Le 21 octobre, accomplissant une reconnaissance aérienne, à très basse altitude, au-dessus des lignes allemandes, son appareil est touché et lui-même grièvement blessé par une balle qui lui perfore reins et intestins. Il réussit néanmoins à faire atterrir son avion entre les lignes allemandes et françaises. Un combat sanglant se déroule quatre heures durant autour de la machine, tandis qu’il fait le mort.
Puis la nuit, en dépit de ses blessures et de son âge, il parvient à se dégager de l’appareil et à gagner, en rampant, les lignes françaises. Conduit à l’hôpital de Toul, il communique avec précision, avant de mourir, le 22 octobre 1914, les résultats de sa mission. Son général lui épingle, sur son lit de mort, la Croix de la Légion d’honneur.
L'éloge funèbre
Le 22 décembre 1914, le président Antonin Dubost prononce son éloge funèbre :
"... Emile Reymond portait sur sa physionomie comme une sorte de prédestination aux actions grandes et passionnées. Son immense front, ses yeux ardents dans sa pâle figure rayonnaient, et son maigre corps semblait réduit au minimum pour sa vie physique et consumé par une intense flamme intérieure...
Et c’est en planant sur ces ailes par lesquelles il voulait la France victorieuse que ce Français passionné reçut la blessure dont il ne se laissa mourir qu’après avoir rempli jusqu’au bout la consigne dont il était chargé. Cruelle, mais admirable fatalité et dont il ne voudrait pas être plaint, car, s’il mourait de son vol héroïque, il avait pu, tout au moins, l’un des premiers contempler la plaine d’Alsace retrouvée, ses clochers et l’imprescriptible frontière !
Avec lui, messieurs, élevons nos âmes vers les plus hautes pensées, et fortifions-nous pour les plus extrêmes devoirs, car le succès ne se donne point au seul espoir, mais aux volontés conscientes de ses difficultés ! "
" Le Sénat décide d’ériger un buste dans sa galerie pour perpétuer l’image du sénateur Emile Reymond qui illustra la science chirurgicale, honora la tribune du Sénat, contribua plus que tout autre à la création et au développement de l’aviation militaire et, victime de son héroïsme, tomba glorieusement en survolant les armées ennemies. "
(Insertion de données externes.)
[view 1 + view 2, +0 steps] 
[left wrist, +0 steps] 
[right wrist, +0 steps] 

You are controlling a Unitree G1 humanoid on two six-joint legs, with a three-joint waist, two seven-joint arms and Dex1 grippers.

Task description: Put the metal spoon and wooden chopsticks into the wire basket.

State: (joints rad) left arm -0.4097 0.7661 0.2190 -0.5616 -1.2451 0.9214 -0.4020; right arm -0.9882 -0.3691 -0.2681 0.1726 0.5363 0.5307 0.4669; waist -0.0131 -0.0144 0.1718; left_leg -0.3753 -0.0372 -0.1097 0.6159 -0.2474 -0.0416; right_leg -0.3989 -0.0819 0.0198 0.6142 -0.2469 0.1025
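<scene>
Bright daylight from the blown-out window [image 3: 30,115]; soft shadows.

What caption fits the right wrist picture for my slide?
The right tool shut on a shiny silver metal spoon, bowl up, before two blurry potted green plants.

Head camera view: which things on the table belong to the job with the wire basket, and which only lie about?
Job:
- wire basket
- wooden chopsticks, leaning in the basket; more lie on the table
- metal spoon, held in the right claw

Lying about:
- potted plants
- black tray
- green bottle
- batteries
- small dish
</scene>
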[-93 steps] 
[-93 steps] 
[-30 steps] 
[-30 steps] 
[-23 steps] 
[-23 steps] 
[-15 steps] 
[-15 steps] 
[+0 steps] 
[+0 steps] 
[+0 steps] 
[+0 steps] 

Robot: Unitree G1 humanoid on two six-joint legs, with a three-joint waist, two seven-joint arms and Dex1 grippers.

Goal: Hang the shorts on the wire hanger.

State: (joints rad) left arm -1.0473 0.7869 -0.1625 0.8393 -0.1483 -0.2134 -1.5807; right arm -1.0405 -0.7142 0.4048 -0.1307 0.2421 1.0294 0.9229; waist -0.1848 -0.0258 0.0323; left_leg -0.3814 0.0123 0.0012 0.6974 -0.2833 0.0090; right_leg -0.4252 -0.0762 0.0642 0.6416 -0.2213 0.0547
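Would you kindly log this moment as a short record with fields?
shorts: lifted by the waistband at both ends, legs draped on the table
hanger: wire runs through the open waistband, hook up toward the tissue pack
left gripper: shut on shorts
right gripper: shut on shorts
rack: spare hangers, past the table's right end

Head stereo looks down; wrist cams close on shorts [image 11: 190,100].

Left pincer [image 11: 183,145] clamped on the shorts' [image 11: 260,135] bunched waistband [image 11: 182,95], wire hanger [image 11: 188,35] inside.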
Le même jour, le président fit part de la communication d’une lettre du ministre de la guerre transmettant le rapport officiel " relatant les circonstances dans lesquelles M. le sénateur Emile Reymond a trouvé la mort ".
La Haute Assemblée vota ensuite à l’unanimité à Émile Reymond l’hommage d’un buste par la motion suivante :
" Le Sénat décide d’ériger un buste dans sa galerie pour perpétuer l’image du sénateur Emile Reymond qui illustra la science chirurgicale, honora la tribune du Sénat, contribua plus que tout autre à la création et au développement de l’aviation militaire et, victime de son héroïsme, tomba glorieusement en survolant les armées ennemies. "
Émile Reymond était secrétaire du Sénat depuis le 14 janvier 1912.
Un monument, œuvre du sculpteur Bartholomé, fut érigé à Montbrison à la mémoire du sénateur-aviateur Émile Reymond et de 187 officiers, sous-officiers et soldats tués au front. Ce monument devait être inauguré en mai 1920 par le président de la République, Paul Deschanel. Or, c’est en se rendant à cette inauguration que le président fut victime d’un " accident " et tomba sur la voie, selon un scénario que tout le monde connaît ! C’est donc le ministre de l’Intérieur qui, en l’absence du chef de l’État, présida à l’inauguration du monument.